____ INPUT DATA

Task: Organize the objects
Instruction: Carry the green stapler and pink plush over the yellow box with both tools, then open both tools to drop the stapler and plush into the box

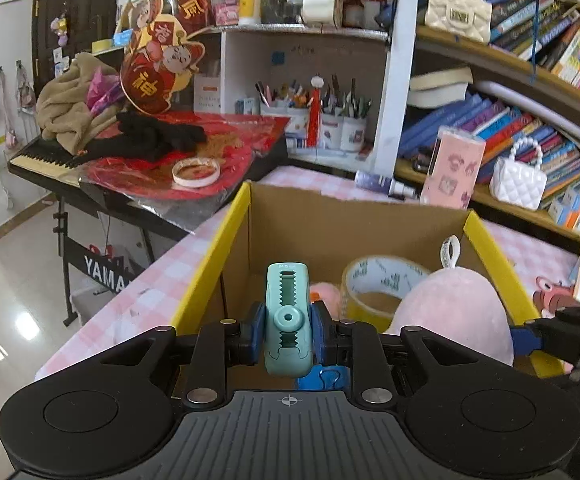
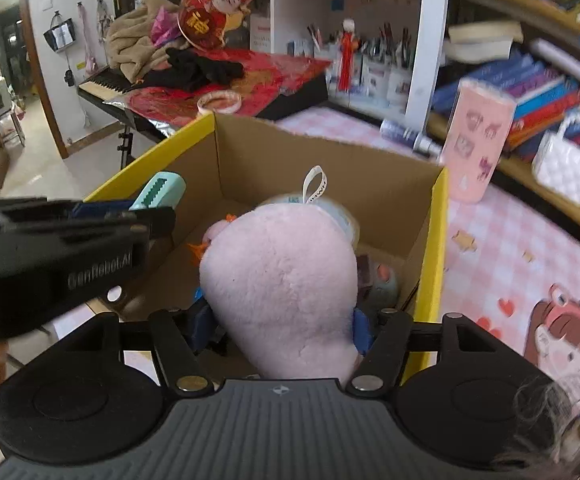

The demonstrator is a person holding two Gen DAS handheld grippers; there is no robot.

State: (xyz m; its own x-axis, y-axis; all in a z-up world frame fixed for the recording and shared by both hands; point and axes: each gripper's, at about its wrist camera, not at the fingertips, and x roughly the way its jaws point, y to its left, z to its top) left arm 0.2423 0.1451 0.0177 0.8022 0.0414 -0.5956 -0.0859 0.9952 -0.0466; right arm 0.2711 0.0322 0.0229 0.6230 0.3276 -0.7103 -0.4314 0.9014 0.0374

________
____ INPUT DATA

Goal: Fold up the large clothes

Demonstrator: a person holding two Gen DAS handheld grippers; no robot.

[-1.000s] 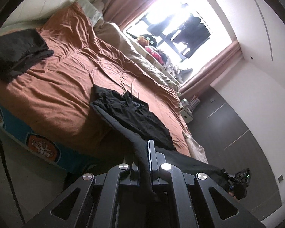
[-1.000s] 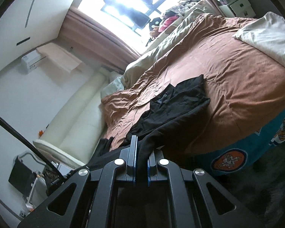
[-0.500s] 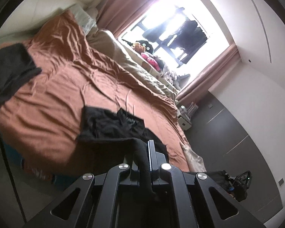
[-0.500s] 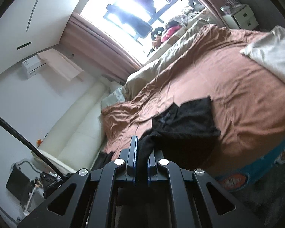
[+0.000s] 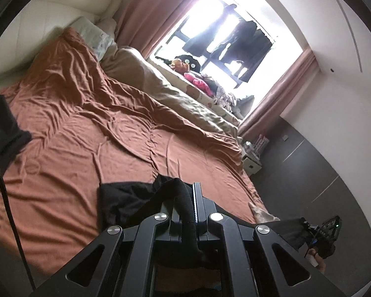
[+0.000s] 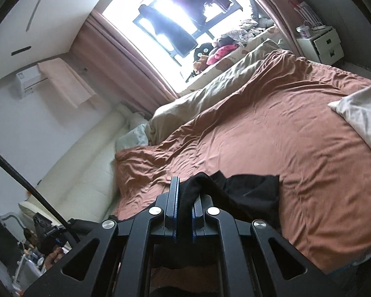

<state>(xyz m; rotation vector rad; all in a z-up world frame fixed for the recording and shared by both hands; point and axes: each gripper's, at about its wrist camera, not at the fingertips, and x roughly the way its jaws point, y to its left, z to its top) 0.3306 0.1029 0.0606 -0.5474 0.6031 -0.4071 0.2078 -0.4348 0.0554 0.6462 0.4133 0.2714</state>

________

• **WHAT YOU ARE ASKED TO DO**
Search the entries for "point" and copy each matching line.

• **SOLUTION TO THE PROBLEM**
State: (xyz m; its own x-axis, y-axis; all in a z-up world frame fixed for the recording and shared by both hands; point and axes: each gripper's, at about its wrist camera, not at the fingertips, and x roughly the way its jaws point, y to its left, z to its top) left arm 0.2423 0.1451 0.0177 0.8022 0.0414 -0.5956 -0.0859 0.9952 -0.0466; right arm 0.2711 0.0322 0.0229 0.6230 0.3276 -0.7103 -0.4314 0.9014 0.0374
<state>(xyz m; rotation vector rad; all in a z-up world frame fixed for the recording and shared by both hands; point and axes: each gripper's, at about its wrist camera, not at the fingertips, and x roughly the way its jaws point, y to its left, z to its top) 0.3306 0.1029 0.0606 -0.5474 0.6031 -0.4071 0.2078 -0.4348 0.0554 0.6462 0.4133 0.2714</state>

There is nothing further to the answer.